• **TASK REQUIREMENTS**
Go from the first line below to the one with "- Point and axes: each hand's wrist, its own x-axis" and print each line exactly.

Stored dataset items
# # # # #

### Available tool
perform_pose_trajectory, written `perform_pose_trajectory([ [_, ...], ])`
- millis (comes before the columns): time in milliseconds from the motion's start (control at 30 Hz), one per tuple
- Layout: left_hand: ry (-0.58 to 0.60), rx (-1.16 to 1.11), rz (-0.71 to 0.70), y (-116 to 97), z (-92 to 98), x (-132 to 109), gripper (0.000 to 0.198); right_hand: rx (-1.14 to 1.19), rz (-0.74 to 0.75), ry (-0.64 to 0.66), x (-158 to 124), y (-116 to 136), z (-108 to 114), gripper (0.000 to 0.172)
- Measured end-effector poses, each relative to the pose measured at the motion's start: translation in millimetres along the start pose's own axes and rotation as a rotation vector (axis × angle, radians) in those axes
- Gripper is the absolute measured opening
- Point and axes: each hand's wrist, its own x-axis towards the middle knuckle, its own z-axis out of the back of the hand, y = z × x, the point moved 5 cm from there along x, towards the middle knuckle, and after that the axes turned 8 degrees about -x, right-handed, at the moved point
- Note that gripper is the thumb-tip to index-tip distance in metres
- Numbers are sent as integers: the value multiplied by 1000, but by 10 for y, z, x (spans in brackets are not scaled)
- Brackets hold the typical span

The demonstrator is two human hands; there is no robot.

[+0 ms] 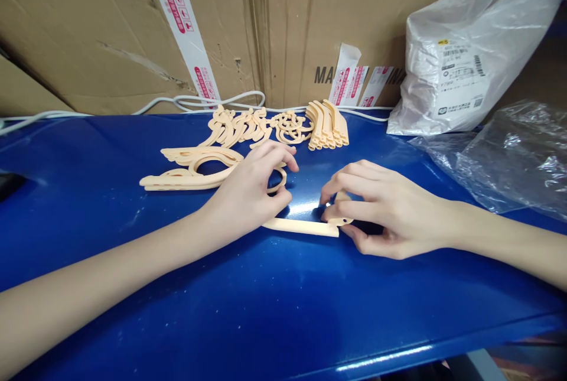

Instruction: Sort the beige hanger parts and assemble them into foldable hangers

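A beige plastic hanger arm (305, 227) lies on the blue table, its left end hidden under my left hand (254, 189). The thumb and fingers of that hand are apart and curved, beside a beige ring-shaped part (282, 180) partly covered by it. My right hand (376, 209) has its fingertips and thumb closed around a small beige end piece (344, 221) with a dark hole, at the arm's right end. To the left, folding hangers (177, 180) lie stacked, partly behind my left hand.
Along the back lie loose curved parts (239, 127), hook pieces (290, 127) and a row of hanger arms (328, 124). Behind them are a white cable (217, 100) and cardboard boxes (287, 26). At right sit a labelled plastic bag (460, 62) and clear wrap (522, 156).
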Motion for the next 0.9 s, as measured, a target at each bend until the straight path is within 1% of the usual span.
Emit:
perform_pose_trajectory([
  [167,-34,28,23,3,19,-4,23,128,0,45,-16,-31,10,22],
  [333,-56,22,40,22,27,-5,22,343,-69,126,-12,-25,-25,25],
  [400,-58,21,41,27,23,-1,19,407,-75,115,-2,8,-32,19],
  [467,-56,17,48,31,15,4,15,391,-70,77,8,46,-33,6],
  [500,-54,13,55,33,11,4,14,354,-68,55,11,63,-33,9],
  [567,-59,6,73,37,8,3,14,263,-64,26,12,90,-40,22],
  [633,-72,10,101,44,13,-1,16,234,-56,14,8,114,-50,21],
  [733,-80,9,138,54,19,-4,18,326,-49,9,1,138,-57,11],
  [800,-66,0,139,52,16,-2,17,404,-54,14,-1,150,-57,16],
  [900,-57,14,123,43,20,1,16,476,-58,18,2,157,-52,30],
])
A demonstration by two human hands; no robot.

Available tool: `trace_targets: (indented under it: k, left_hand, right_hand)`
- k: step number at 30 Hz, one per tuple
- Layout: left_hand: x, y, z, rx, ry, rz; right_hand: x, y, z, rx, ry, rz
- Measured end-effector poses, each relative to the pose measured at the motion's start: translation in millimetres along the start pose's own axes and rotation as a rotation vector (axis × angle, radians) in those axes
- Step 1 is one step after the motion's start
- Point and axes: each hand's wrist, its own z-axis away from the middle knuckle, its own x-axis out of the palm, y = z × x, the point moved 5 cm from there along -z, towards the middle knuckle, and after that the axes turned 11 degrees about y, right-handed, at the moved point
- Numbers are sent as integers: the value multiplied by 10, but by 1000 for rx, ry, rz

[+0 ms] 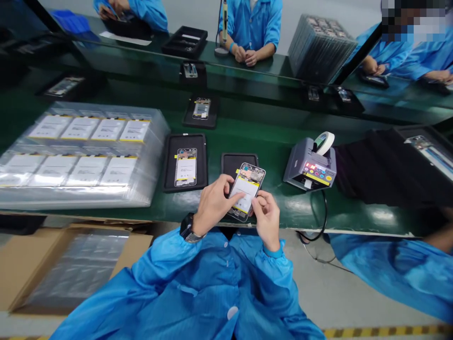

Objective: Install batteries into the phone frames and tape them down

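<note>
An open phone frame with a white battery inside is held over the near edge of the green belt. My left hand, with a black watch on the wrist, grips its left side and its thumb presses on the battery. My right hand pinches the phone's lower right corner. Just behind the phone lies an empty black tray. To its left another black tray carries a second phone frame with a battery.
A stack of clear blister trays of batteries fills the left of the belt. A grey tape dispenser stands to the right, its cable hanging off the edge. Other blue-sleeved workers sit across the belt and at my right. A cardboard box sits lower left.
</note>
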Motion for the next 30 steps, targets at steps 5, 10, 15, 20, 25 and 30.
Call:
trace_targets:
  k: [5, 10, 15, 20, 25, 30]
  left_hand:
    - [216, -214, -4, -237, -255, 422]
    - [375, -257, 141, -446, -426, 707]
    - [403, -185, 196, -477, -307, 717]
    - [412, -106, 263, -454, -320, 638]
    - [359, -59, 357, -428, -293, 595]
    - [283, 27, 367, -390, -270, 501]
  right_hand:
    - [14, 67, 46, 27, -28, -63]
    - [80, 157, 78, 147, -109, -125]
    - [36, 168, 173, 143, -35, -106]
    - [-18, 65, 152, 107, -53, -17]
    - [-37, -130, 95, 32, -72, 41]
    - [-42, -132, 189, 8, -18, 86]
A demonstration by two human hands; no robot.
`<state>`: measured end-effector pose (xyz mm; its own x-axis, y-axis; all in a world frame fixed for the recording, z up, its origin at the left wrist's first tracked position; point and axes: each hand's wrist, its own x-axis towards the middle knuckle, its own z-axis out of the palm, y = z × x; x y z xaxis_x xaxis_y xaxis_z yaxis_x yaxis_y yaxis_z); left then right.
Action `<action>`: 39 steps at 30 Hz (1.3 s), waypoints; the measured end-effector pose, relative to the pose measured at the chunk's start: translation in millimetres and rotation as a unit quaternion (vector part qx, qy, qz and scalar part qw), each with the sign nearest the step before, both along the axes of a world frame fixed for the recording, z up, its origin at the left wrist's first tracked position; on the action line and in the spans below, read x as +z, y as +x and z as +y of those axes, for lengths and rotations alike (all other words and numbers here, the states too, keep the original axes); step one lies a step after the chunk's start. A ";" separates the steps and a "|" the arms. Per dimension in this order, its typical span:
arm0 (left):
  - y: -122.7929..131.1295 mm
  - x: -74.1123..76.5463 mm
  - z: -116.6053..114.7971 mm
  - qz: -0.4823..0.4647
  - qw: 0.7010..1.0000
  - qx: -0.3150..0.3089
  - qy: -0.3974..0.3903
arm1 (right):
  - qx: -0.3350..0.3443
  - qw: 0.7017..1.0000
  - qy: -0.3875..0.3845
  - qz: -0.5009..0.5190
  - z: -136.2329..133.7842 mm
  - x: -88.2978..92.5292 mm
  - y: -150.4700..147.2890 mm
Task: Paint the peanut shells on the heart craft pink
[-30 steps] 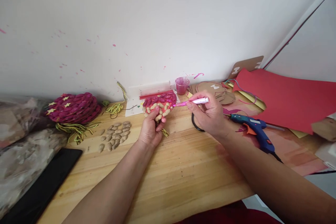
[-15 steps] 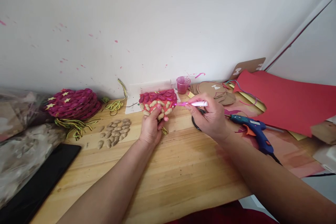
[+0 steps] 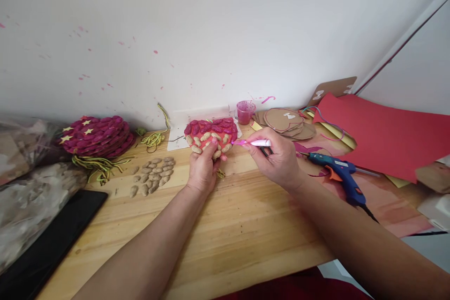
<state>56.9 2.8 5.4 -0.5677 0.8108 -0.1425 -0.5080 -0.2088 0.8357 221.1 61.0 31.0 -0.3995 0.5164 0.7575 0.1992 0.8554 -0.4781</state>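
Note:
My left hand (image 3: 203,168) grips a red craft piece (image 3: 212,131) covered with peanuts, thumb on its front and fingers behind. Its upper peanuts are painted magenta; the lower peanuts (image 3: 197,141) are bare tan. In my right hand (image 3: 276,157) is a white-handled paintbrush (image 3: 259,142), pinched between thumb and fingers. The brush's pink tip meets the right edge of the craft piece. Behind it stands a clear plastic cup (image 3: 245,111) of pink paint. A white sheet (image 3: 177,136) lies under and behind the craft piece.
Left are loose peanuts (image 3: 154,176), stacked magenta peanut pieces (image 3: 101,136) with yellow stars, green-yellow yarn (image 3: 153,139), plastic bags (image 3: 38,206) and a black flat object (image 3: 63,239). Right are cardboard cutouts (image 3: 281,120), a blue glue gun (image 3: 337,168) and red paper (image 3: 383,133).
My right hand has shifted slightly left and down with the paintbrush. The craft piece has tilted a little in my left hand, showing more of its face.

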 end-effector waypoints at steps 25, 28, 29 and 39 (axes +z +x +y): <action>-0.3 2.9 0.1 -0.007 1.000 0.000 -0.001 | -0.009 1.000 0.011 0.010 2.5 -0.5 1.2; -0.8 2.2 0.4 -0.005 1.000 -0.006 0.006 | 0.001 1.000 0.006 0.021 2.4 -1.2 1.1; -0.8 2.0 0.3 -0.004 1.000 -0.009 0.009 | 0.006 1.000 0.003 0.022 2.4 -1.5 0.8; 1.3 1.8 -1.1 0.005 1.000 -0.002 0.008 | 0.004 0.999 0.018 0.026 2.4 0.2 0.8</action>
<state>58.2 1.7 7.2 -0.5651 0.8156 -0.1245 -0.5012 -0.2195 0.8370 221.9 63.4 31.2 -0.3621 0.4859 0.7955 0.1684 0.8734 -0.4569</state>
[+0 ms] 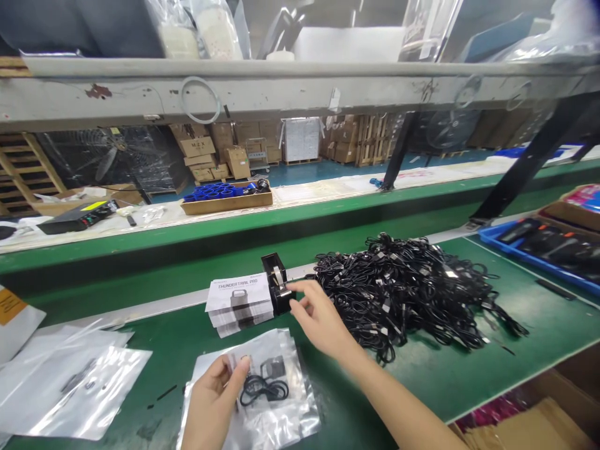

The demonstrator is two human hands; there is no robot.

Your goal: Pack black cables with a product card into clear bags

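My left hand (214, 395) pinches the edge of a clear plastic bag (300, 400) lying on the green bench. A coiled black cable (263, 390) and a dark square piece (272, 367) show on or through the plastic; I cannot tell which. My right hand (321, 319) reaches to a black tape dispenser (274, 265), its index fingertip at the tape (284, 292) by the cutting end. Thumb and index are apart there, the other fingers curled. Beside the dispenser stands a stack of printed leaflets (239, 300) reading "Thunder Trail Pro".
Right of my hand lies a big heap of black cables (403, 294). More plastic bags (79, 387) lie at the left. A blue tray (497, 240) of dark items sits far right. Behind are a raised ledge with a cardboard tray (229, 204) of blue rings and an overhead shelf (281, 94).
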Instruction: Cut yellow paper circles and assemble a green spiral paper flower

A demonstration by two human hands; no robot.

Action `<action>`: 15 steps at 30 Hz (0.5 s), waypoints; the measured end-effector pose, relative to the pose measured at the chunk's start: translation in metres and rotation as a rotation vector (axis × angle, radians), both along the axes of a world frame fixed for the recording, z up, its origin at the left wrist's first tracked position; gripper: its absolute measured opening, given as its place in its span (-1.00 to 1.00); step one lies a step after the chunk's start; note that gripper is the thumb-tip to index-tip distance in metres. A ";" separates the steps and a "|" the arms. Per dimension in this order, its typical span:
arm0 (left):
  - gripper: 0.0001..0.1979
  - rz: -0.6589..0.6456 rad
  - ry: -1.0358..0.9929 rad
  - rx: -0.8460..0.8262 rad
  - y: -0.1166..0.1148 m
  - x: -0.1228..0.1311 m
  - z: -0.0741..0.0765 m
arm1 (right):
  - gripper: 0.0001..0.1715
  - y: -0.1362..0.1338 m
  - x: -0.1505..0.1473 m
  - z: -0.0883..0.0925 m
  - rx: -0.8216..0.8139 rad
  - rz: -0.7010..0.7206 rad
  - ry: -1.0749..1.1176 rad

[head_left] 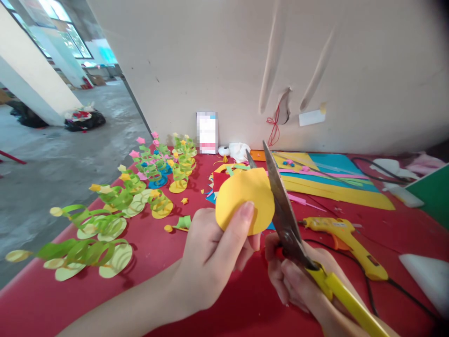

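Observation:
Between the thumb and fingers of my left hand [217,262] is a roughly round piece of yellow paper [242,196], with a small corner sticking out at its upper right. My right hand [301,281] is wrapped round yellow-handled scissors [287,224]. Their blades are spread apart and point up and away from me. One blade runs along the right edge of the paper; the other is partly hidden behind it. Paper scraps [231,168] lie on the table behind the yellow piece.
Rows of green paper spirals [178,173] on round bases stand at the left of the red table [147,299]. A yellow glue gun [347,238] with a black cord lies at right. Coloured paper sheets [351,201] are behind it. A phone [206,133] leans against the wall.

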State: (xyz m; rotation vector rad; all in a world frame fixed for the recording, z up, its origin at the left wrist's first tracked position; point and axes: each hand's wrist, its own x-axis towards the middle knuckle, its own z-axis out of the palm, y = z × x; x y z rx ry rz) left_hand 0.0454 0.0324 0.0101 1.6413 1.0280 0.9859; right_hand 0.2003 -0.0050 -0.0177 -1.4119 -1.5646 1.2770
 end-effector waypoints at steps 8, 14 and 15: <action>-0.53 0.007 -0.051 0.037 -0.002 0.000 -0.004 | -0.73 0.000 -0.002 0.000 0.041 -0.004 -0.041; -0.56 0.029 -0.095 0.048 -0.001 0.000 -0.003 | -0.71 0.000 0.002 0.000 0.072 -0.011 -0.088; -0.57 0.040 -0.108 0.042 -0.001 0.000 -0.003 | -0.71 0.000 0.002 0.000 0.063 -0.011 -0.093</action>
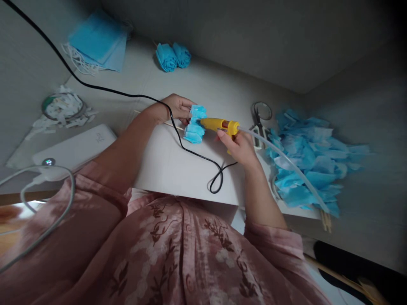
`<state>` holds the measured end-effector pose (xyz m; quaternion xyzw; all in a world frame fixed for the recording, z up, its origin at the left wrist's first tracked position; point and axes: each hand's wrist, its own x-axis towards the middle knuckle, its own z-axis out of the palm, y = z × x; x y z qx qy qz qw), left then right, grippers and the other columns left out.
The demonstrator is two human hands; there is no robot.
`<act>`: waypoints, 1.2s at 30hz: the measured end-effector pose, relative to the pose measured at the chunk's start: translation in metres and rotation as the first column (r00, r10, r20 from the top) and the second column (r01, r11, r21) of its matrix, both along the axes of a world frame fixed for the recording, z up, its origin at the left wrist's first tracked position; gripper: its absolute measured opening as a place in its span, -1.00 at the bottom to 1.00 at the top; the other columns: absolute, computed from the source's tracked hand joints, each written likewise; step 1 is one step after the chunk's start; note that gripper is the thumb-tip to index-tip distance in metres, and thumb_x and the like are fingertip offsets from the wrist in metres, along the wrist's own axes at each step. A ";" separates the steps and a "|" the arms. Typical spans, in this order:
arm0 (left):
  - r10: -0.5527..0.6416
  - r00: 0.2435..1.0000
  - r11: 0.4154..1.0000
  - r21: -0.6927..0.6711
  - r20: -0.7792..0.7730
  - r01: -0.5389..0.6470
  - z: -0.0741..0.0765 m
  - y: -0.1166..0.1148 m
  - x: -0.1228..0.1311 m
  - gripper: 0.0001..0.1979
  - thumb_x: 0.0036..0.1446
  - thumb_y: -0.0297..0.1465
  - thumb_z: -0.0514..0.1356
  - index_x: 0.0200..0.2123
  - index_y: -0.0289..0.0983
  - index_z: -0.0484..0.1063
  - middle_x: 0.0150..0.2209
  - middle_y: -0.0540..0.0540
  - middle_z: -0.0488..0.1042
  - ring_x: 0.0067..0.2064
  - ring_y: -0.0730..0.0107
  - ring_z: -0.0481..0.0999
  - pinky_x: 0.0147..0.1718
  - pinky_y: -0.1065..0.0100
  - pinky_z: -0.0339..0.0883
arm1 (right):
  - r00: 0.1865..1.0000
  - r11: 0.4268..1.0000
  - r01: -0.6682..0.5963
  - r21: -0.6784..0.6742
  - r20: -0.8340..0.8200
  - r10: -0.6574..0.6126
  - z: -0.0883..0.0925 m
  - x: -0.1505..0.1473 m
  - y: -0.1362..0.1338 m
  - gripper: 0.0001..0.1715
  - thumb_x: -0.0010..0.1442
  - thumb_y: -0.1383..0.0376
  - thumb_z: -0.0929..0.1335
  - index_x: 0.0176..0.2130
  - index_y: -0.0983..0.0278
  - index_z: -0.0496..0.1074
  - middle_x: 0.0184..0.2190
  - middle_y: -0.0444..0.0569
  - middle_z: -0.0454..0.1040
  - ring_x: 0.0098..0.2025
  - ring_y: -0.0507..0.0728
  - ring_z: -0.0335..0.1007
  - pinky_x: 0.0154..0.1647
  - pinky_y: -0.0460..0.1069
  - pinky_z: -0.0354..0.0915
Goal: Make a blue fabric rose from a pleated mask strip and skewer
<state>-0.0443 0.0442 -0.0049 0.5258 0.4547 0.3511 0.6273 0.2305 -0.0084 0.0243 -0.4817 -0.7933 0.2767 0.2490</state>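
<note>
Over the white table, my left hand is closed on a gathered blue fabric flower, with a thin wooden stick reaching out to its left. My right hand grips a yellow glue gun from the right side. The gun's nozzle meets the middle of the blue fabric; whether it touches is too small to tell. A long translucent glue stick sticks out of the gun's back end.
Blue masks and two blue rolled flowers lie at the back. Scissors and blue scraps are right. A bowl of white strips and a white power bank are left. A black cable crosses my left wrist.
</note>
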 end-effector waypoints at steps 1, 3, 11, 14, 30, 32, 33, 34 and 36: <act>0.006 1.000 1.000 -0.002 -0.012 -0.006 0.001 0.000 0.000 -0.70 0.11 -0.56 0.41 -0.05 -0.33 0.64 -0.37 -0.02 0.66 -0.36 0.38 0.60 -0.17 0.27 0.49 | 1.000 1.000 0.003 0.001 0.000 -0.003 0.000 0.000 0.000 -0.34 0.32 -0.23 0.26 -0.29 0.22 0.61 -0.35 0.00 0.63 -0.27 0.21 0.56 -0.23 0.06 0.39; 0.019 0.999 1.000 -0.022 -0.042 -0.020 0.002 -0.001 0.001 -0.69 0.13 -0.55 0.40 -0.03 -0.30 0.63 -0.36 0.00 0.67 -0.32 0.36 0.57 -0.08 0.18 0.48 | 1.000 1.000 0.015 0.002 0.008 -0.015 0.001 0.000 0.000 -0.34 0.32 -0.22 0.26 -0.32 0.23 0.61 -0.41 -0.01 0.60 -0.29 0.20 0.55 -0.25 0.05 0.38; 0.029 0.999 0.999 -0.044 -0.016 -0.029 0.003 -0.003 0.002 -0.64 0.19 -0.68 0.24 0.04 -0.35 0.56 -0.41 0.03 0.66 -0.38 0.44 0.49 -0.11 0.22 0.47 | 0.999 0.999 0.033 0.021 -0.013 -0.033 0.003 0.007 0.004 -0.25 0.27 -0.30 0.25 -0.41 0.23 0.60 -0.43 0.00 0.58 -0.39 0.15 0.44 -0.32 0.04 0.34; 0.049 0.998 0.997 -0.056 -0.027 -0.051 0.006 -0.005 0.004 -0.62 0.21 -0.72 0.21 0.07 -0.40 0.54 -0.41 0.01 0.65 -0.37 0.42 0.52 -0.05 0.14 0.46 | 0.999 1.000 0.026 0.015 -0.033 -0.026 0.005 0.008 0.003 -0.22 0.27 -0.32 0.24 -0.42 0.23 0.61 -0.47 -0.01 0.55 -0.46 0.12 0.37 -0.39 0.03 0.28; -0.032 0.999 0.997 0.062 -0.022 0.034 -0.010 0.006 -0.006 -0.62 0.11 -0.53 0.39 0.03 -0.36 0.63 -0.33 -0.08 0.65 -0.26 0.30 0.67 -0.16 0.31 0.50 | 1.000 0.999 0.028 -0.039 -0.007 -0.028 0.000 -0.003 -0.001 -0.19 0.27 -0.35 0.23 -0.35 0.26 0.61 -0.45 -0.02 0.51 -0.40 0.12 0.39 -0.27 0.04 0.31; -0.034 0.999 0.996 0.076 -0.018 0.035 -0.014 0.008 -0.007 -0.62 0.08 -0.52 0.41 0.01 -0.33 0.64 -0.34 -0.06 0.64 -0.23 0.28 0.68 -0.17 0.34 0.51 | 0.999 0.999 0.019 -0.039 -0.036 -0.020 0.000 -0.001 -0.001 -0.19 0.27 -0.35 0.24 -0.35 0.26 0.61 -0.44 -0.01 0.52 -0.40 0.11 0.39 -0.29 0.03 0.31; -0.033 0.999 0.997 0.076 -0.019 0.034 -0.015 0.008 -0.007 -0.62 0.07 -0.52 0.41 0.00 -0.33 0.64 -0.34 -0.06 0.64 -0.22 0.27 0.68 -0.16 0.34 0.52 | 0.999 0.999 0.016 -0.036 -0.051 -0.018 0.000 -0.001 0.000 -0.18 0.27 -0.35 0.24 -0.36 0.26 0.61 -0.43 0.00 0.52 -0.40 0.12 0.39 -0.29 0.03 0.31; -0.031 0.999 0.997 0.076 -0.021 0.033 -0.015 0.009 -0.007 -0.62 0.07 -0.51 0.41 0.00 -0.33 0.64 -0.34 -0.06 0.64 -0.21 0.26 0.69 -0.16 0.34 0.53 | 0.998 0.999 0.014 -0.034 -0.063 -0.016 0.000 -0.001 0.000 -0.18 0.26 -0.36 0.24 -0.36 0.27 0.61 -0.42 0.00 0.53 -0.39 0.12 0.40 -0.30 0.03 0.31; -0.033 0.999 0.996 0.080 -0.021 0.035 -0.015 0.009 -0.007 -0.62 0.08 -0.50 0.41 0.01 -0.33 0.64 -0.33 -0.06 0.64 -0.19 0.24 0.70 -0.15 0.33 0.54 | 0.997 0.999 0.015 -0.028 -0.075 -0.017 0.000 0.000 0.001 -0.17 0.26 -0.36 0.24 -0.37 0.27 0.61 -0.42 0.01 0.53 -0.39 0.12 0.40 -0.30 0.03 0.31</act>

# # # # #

• **TASK RESPONSE**
### Available tool
perform_pose_trajectory, written `perform_pose_trajectory([ [_, ...], ])`
- millis (comes before the columns): time in milliseconds from the motion's start (control at 30 Hz), one per tuple
- Layout: left_hand: ry (-0.58 to 0.60), rx (-1.16 to 1.11), rz (-0.71 to 0.70), y (-116 to 97), z (-92 to 98), x (-132 to 109), gripper (0.000 to 0.198); right_hand: rx (-1.14 to 1.19), rz (-0.74 to 0.75), ry (-0.64 to 0.66), x (-158 to 124), y (-116 to 136), z (-108 to 114), gripper (0.000 to 0.172)
- Measured end-effector poses, each relative to the pose measured at the motion's start: translation in millimetres along the start pose's own axes and rotation as a rotation vector (axis × angle, radians) in those axes
- Gripper is the absolute measured opening
- Point and axes: each hand's wrist, its own x-axis towards the middle knuckle, its own z-axis out of the back of the hand, y = z × x, the point moved 5 cm from there along x, towards the middle knuckle, and after that the axes turned 8 degrees about -x, right-handed, at the moved point

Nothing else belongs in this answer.